| Exercise details |
Search the listing for the string "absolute". Copy every line that has it.
***** Information provided *****
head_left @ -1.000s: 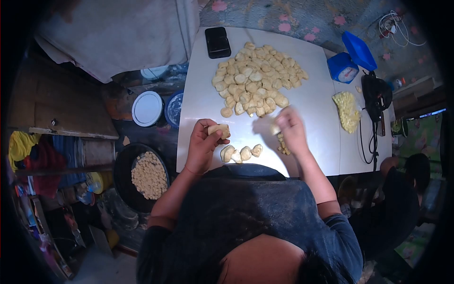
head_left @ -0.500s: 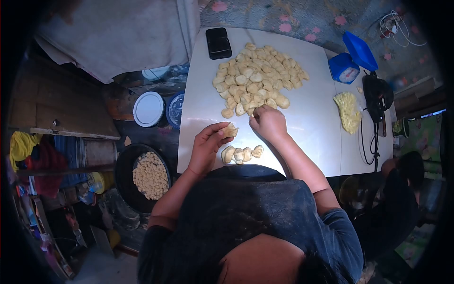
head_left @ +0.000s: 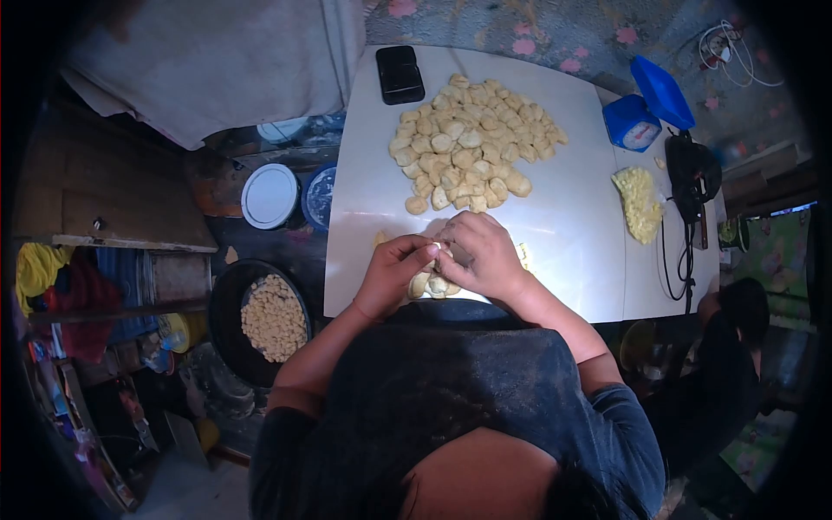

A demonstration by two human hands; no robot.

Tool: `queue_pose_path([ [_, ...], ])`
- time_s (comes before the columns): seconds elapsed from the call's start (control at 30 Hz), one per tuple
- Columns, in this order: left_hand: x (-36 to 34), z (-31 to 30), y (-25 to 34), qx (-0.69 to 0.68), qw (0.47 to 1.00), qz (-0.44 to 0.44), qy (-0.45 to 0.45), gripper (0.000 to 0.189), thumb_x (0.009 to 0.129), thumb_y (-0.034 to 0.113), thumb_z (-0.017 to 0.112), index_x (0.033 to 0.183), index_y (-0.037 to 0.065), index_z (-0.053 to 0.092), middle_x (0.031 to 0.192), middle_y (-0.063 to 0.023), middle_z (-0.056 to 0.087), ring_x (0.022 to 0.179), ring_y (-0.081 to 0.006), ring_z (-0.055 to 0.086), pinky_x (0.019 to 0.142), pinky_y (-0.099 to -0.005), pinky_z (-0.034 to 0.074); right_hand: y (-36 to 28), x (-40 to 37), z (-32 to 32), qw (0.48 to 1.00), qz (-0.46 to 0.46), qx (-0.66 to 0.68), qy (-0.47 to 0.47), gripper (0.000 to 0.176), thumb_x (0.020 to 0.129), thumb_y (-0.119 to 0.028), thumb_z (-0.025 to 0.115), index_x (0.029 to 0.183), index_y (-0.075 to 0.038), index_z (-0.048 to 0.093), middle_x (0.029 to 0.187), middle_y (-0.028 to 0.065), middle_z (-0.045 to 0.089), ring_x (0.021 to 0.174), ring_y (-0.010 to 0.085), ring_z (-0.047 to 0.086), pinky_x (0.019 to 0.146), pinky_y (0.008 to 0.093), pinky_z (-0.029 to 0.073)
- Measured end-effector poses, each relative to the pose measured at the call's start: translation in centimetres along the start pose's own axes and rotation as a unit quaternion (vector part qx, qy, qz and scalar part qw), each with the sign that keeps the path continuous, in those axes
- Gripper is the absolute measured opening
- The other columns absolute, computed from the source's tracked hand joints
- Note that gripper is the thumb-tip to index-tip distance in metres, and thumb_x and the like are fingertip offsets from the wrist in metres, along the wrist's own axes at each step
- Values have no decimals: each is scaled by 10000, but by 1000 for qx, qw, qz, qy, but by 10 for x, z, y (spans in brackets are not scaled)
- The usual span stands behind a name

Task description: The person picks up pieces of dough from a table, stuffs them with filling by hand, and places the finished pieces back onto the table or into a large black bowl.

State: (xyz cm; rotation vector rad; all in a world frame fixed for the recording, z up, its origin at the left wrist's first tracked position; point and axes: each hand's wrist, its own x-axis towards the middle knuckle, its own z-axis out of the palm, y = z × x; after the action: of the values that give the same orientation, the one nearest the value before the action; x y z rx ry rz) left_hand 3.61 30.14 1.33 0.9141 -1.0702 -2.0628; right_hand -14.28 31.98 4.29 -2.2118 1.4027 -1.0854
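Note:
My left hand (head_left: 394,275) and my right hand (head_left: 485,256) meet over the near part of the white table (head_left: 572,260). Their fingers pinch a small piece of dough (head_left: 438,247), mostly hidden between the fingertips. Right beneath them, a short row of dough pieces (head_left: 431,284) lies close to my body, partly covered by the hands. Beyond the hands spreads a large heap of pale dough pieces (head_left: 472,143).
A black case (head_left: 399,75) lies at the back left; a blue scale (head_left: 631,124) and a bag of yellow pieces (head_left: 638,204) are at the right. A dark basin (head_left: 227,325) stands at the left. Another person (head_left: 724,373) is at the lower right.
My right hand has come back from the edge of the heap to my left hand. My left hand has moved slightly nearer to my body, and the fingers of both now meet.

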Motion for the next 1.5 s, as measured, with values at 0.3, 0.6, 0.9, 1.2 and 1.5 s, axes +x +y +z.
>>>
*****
| Answer |
- Gripper is the absolute measured opening
- The other columns absolute, computed from the source's tracked hand joints

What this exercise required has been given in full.